CK-MB was identified as one of the most important features in the LightGBM model prediction. As a creatine kinase isoenzyme, CK-MB exists mainly in the myocardium and skeletal muscle and has been found to be elevated in the serum of late-stage cancer patients compared to early-stage patients [26]. Previous studies have shown that serum CK-MB activity is significantly higher in patients with metastatic tumors compared to primary tumors [27]. However, further research is needed to elucidate why CK-MB elevation occurs in breast cancer patients with distant metastasis [26] and whether the elevated CK-MB originates from tumors or other sources [28]. α-HBDH, another important feature in our model, is an LDH isoenzyme that has been associated with prognosis in various malignant tumors [29,30,31]. In early breast cancer diagnosis, α-HBDH, CEA, and CA125 have been shown to have certain value when used in combination [32]. CA153, a common tumor marker, has predictive capabilities for breast cancer distant metastasis and was also identified as an important feature in our model [33].

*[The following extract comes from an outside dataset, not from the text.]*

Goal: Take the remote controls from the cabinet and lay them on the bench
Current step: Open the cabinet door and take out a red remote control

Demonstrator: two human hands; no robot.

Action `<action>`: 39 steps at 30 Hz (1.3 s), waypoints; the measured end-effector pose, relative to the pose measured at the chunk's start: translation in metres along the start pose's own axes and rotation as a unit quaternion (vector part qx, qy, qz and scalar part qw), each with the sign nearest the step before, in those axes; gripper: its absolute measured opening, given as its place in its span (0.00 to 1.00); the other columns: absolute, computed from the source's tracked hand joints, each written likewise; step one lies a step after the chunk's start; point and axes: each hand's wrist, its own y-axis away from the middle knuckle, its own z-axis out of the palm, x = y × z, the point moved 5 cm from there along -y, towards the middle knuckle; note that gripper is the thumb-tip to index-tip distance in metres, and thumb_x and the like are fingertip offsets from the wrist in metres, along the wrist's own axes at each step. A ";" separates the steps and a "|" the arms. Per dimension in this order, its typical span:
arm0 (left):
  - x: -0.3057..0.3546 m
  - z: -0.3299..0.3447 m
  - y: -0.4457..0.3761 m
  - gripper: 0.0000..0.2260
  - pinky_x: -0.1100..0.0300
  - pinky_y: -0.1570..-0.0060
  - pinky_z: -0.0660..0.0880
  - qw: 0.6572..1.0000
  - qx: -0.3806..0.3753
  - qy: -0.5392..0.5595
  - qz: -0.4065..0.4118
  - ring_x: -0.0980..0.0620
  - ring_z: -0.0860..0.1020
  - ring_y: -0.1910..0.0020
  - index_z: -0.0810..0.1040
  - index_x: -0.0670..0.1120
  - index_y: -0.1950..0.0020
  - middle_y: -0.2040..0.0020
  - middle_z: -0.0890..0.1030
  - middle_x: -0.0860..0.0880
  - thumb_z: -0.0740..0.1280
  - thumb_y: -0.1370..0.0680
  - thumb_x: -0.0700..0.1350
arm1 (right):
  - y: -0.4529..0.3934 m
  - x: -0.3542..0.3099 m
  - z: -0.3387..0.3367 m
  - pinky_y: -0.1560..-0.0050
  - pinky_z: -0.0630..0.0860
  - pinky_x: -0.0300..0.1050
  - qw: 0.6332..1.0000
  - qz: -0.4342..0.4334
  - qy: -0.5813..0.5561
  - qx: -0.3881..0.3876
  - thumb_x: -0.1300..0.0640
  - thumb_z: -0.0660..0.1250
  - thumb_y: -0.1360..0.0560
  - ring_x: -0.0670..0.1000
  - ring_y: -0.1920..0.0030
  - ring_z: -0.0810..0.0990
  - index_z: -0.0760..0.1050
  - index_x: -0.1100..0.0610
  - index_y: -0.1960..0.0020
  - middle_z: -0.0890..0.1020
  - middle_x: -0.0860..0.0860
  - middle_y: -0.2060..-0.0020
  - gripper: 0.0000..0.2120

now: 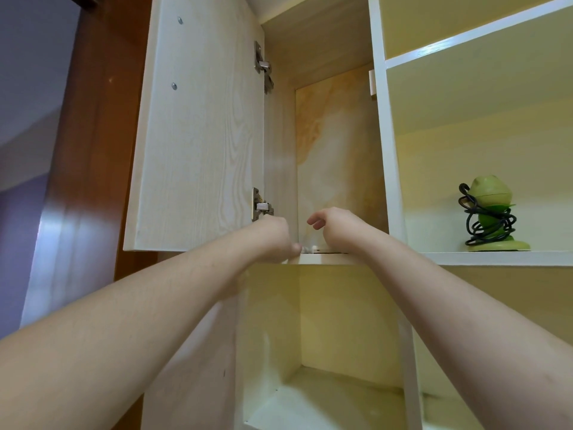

Although we successfully constructed a predictive model for breast cancer bone metastasis using clinical blood biomarkers and demonstrated good predictive performance and external validation results, we still face several potential limitations and challenges. Firstly, we only focused on the most common type of breast cancer distant metastasis—bone metastasis. Thus, we did not consider other types of distant metastasis such as brain metastasis and post-treatment breast cancer metastasis [34]. Secondly, although our external validation set originates from different medical centers within the same geographical region, these data still have limitations. Similar patient demographics and treatment protocols may restrict the model’s generalizability globally. Future research should incorporate more extensive multi-center, geographically diverse external validation sets to further validate the model’s performance across diverse populations and enhance its generalizability and reliability. Additionally, while we selected relatively accessible clinical blood biomarkers as input variables for the predictive model, the specificity and sensitivity of these biomarkers may not fully cover all complex scenarios of breast cancer bone metastasis. In clinical practice, it may be necessary to combine more biomarkers or other clinical features to further optimize the model’s predictive ability. Furthermore, although the LightGBM algorithm performs well in handling complex nonlinear relationships, its sensitivity to data quality and feature selection needs attention. The quality of data, standardization, and feature selection significantly impact model performance. Future research needs to further optimize these aspects to enhance the stability and reliability of the model. Lastly, with advances in technology and medical research, new biomarkers and technologies continue to emerge, which may pose new challenges and opportunities for the construction and application of existing models. Therefore, continuous technological innovation and data updates are crucial for the ongoing optimization and widespread application of the model.

Conclusions

In conclusion, this study successfully developed and validated artificial intelligence clinical models and comprehensive models for predicting breast cancer bone metastasis based on clinical blood biomarkers. Particularly, the LightGBM model exhibited high accuracy and potential clinical utility in predicting and identifying breast cancer bone metastasis. In China’s healthcare system, patients with advanced cancer stages are often referred to economically developed regions for treatment, while underdeveloped regions may experience delayed diagnosis due to a lack of early cancer screening. Therefore, the model has the potential to mitigate disease misdiagnosis caused by a lack of imaging technology in underdeveloped regions and improve the clinical decision-making skills of primary care physicians, thereby providing patients with more timely treatment. Similarly, in developed regions, the model can reduce the demand for expensive or invasive imaging techniques. This study highlights the prospect of using easily accessible clinical blood biomarkers for developing artificial intelligence predictive tools.